With the sort fields chosen, step 405 also operates to build a query which can be sent to the database 405. If the database is one founded upon Structured Query Language (SQL), being a standard language for relational database management systems, (ie. an SQL database), the query might appear as follows:

    • SELECT media_reference, month, year, date FROM program_database ORDER BY year, month, date

This query will give the four fields, being media_reference, month, year and date, for every media file added to the database, which in this example is named program_database. The result will be sorted by year first, then within each year by month, then within each month by date. In this way, the information regarding the database 270 is retrieved from the memory 206, as functionally depicted at 256 in FIG. 2B.

Step 410 attends to adjustment of the position of the virtual camera as discussed above. Since the camera's specific location is not set (only an endpoint for the camera's movement is set), at some point it is necessary to actually animate the camera along the path towards its endpoint. Step 410 therefore attends to animation of the virtual camera along the viewpoint path.

Step 415 then operates to scan through the results and determine the months and years spanned by the results. The results are then clustered into groups based on their values along each of the two primary axes (year and month). From the groups formed, step 420 then operates to determine the largest number of media files that occur within a single month.

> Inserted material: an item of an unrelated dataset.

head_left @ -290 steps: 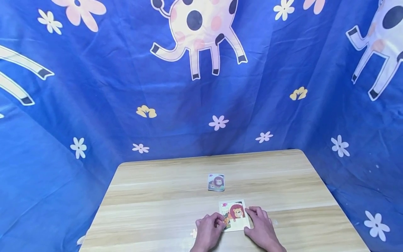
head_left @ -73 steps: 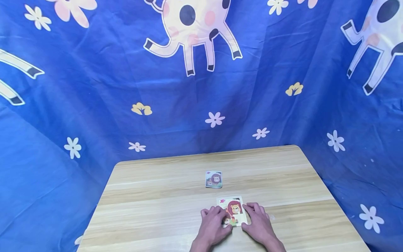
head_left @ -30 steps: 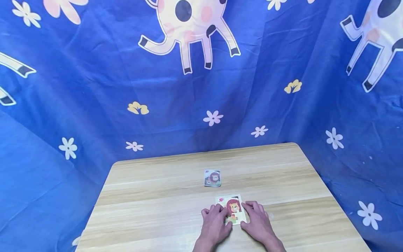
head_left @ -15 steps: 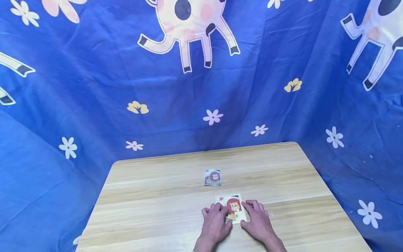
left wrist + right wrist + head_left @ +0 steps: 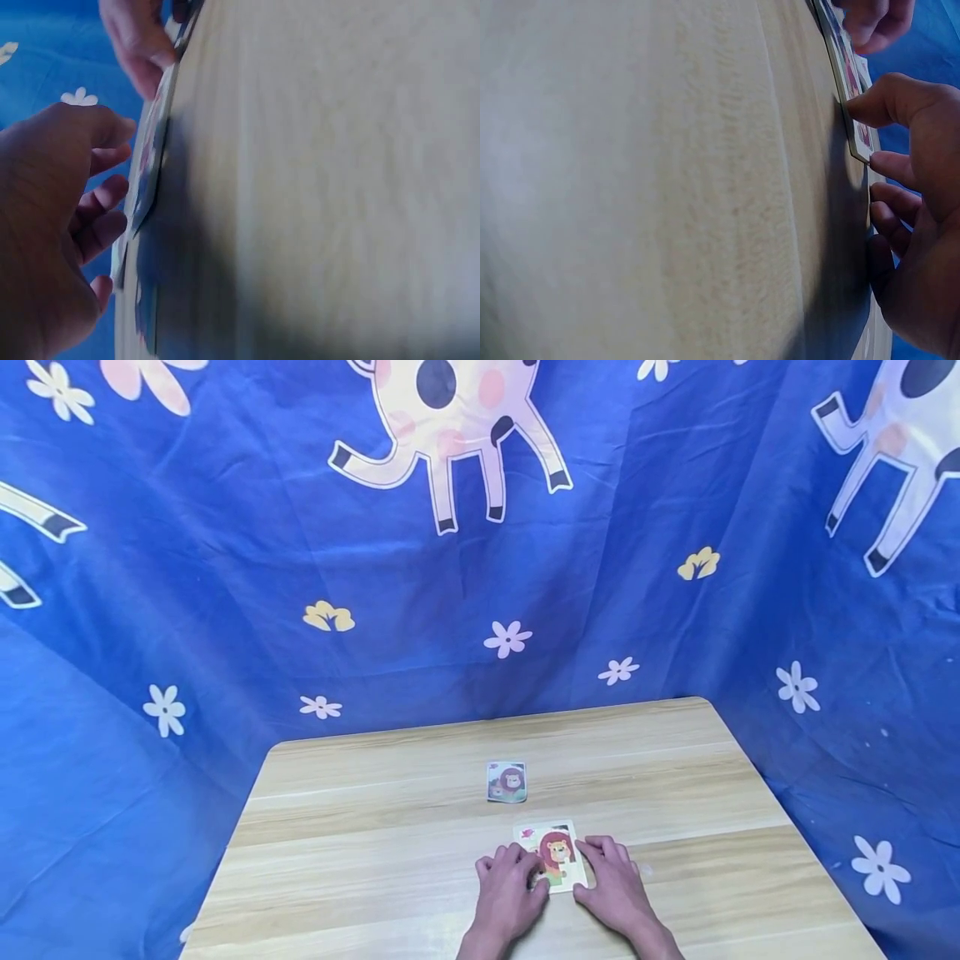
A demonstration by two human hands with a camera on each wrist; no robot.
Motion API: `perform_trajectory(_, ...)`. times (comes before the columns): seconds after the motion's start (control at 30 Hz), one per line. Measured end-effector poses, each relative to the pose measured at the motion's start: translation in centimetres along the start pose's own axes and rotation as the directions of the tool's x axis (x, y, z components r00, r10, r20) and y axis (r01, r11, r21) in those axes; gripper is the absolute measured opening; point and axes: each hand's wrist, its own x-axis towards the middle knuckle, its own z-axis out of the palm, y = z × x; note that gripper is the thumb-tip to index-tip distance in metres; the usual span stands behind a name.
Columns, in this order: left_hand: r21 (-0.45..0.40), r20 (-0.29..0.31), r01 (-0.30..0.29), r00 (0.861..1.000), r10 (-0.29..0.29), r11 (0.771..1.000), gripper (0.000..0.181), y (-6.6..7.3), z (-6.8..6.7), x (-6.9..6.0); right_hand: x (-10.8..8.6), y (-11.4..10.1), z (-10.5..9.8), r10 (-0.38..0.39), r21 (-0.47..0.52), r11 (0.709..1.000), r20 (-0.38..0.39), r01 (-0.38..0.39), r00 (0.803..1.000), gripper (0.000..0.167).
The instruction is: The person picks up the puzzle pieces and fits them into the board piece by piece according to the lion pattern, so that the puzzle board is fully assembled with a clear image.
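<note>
A jigsaw puzzle board (image 5: 557, 850) with a lion picture lies flat on the table, pale and bare at its lower right. My right hand (image 5: 615, 887) holds its right side, with the thumb (image 5: 889, 101) on the near edge and a finger at the corner. Over the board's left side is my left hand (image 5: 507, 893), which covers part of the picture in the head view. In the left wrist view its fingers (image 5: 101, 217) are loosely bent, with nothing seen between them. A loose puzzle piece (image 5: 146, 319) lies on the table left of the board.
A small picture card (image 5: 507, 782) showing the same lion lies beyond the board. The wood-grain table (image 5: 360, 835) reaches back to a blue curtain (image 5: 420, 668) printed with flowers and animals, which also hangs along both sides.
Seconds ago my left hand pinched a piece at the board's lower left; picture now fills part of the lower row. Just now that hand has shifted slightly left. My right hand stays at the edge.
</note>
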Motion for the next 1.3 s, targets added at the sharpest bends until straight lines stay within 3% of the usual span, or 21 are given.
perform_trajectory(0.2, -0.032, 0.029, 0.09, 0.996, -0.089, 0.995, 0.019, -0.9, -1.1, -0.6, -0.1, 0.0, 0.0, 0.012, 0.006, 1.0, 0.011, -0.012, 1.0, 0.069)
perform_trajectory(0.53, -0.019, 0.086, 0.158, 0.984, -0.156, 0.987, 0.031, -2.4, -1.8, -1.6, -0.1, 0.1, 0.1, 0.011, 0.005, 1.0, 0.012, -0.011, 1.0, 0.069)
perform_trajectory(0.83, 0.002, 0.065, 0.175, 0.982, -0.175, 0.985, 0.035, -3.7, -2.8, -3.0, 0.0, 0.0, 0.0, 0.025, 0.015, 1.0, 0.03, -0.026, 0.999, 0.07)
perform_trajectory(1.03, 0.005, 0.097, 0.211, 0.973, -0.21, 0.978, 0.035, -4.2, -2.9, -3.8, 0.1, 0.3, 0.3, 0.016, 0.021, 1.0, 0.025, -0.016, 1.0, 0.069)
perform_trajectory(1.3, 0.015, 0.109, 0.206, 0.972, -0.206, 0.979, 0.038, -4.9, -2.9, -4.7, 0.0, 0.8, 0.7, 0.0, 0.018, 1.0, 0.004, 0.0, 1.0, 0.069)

The rendering process 355 can now begin building the scene, in the present example, in OpenGL. It is assumed that a render context has been created and that the required OpenGL functions have been enabled at step 310, together with a light source and “camera” angle already being established, which establishes a 3D viewpoint for the 3D presentation of data. Graphical objects, by which a representation of the database 270 (ie. the “scene”) is to be viewed are then created by sending OpenGL shape instructions to the graphics card 250. This is depicted functionally in FIG. 2B by the processor 205 creating those instructions and sending them at 260 to the graphics card 250. These operations are depicted in the process 355 of FIG. 4 by step 425 which checks if there is an undrawn group from the search and, if so, by step 430 which checks if there is an undrawn file in that group.

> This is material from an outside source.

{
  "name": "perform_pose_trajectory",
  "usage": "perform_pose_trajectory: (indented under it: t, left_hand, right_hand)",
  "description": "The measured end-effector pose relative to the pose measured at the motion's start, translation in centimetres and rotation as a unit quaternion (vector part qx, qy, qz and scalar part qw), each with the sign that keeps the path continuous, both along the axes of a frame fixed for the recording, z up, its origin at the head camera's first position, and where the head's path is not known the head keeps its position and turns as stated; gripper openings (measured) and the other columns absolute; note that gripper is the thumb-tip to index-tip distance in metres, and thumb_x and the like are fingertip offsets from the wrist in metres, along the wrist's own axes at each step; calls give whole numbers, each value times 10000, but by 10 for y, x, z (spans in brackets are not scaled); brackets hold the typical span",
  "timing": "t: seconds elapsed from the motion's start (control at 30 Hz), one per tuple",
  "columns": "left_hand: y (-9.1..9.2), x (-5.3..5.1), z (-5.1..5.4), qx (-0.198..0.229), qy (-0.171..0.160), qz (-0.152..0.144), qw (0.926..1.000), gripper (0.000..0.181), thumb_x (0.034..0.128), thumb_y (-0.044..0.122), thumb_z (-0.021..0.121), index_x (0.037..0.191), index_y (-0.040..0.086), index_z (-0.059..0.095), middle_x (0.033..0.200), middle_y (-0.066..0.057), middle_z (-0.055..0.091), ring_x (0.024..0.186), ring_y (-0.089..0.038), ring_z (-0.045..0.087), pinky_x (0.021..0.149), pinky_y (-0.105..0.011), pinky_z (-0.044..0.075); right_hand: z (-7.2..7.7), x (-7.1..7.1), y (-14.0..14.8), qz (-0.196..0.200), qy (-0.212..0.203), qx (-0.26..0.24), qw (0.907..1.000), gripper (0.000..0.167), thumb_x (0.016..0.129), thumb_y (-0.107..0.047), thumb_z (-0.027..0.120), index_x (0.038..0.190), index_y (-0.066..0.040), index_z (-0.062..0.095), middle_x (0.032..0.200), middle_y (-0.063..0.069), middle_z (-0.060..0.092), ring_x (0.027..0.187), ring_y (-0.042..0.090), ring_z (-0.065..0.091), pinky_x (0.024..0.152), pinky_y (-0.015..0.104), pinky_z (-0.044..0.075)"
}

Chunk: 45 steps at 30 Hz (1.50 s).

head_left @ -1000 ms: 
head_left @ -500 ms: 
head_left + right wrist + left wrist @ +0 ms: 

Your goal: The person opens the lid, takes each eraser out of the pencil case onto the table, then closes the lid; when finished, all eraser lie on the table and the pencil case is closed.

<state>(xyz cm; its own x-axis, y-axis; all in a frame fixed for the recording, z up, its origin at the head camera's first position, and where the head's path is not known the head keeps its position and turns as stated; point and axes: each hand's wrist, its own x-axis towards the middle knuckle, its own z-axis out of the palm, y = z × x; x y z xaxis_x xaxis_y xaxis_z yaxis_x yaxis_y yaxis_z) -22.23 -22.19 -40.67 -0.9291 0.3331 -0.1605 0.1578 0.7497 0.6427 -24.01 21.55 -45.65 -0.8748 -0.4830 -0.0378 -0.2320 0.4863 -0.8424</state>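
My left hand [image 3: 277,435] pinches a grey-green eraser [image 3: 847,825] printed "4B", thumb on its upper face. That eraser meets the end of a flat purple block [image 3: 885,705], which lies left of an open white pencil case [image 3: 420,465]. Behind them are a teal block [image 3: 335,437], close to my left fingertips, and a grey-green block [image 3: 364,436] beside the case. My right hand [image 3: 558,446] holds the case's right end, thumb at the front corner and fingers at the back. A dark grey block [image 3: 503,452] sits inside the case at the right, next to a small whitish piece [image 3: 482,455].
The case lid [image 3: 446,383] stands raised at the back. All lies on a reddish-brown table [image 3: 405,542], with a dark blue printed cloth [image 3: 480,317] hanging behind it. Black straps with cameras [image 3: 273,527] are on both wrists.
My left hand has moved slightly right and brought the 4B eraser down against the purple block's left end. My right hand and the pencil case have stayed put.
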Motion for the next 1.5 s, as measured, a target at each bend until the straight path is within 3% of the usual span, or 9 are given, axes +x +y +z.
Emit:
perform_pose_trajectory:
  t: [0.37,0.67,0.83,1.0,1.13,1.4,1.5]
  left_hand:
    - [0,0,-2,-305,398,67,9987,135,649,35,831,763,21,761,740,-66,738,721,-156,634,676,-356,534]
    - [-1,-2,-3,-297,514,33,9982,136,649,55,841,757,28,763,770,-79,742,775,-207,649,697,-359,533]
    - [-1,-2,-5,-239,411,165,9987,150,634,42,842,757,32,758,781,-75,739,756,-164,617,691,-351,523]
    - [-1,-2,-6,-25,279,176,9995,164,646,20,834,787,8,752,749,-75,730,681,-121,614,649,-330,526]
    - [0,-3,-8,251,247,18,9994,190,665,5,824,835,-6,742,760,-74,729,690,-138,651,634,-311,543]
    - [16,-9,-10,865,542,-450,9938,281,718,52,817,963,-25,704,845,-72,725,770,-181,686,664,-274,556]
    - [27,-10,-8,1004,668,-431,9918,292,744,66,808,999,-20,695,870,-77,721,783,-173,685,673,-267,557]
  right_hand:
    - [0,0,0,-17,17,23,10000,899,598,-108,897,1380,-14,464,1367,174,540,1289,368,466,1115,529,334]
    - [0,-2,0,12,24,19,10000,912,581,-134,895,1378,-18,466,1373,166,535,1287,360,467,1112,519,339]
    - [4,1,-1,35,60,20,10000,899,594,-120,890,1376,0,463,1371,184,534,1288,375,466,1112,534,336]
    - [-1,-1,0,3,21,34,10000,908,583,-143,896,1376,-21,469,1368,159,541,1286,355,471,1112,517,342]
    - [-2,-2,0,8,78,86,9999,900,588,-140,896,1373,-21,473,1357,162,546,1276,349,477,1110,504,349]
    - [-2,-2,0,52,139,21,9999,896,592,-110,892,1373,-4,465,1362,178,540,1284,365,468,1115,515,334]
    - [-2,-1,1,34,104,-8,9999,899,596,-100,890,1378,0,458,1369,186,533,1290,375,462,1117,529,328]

If there is an undrawn file determined in step 430, step 435 follows to create an icon or thumbnail for each media file. The thumbnail for a photograph may simply be formed by an OpenGL quad (the default, four-sided drawing primitive in OpenGL), textured using the photograph and formed at step 440. Similarly, for a video file, a thumbnail may be formed by an OpenGL quad textured with a frame of the video. Textures are created on the graphics card 250 by transferring, as seen at 262 in FIG. 2B, a bitmap for the texture from the photograph or video's file on the hard drive 210.

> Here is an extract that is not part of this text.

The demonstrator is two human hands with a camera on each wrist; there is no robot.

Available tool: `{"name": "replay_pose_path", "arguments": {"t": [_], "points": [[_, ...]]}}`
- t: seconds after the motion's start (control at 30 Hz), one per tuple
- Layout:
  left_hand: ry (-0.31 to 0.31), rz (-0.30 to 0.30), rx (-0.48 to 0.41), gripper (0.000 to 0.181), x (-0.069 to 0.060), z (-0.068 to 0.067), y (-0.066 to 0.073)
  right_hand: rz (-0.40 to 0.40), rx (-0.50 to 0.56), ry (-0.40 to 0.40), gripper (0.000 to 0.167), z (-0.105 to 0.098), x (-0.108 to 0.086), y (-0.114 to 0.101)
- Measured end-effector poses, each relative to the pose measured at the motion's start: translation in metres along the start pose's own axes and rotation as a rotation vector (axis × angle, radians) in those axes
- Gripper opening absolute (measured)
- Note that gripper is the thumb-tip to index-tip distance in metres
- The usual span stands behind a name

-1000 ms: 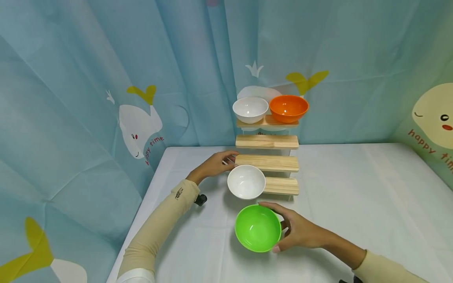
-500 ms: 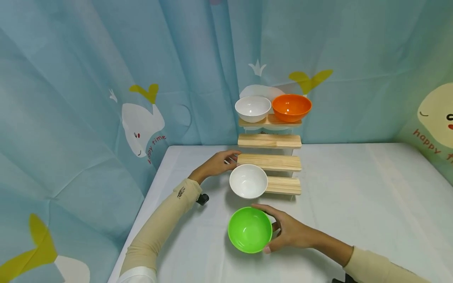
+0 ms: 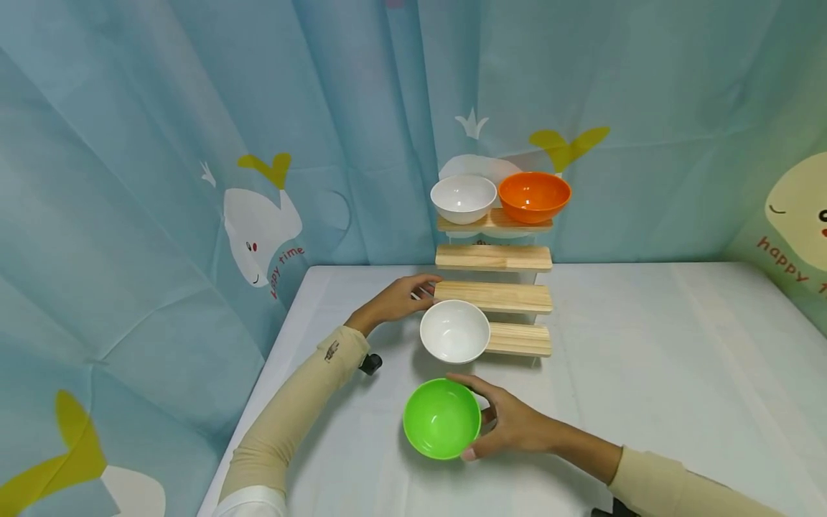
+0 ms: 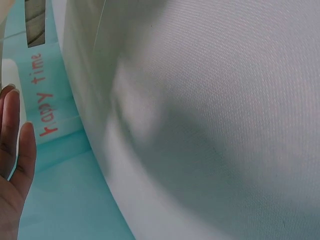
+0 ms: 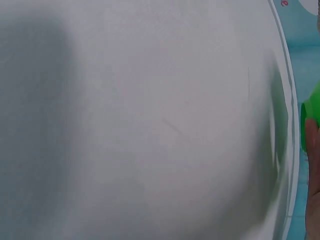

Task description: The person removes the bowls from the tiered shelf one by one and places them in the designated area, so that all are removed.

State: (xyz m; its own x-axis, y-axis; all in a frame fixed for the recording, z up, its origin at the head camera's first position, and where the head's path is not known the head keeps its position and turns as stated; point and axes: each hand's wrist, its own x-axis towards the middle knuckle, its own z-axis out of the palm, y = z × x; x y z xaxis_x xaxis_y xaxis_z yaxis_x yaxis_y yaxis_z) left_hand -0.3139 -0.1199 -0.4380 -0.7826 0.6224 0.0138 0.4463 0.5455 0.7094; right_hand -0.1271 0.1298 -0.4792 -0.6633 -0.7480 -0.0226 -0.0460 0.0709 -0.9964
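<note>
In the head view my right hand (image 3: 510,424) grips the right side of a green bowl (image 3: 442,418), thumb near its front rim and fingers at the back. A bit of that green bowl (image 5: 312,112) shows at the right wrist view's edge. My left hand (image 3: 397,298) rests at the left end of a tiered wooden rack (image 3: 494,296), beside a white bowl (image 3: 455,331). In the left wrist view its fingers (image 4: 25,155) are fairly straight, with nothing seen between them. The white bowl sits at the left of the lowest tier, covering part of it.
Another white bowl (image 3: 463,199) and an orange bowl (image 3: 535,197) stand side by side on the rack's top tier. The rack stands on a white-covered table (image 3: 646,359), close to a blue printed curtain (image 3: 362,143) behind it.
My right hand has moved left with the green bowl, which now lies below and slightly left of the lower white bowl. The left hand has stayed at the rack; the view has shifted slightly.
</note>
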Motion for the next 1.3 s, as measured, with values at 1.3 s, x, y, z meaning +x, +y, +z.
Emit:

A “tower”, being a three-dimensional representation that contains the representations of the results from a single group, is then built for each group, according to step 445, by arranging the quads in a two-dimensional plane of rows and columns. Each quad is placed in a location defined by its third sort field, which defines a third dimension and provides meaning for the arrangement of quads within the tower. The number of columns should be chosen based on the previously calculated largest number of media files that occur within a single group. The number of columns will be the same for every group and should be chosen so that no group is too tall to fit within the GUI program's OpenGL window. To further give shape to the tower and ensure that it is not simply a two dimensional object, a square quad is drawn at the base of the tower, perpendicular to the plane of the other quads in the tower. An example of a single tower is shown in FIG. 7.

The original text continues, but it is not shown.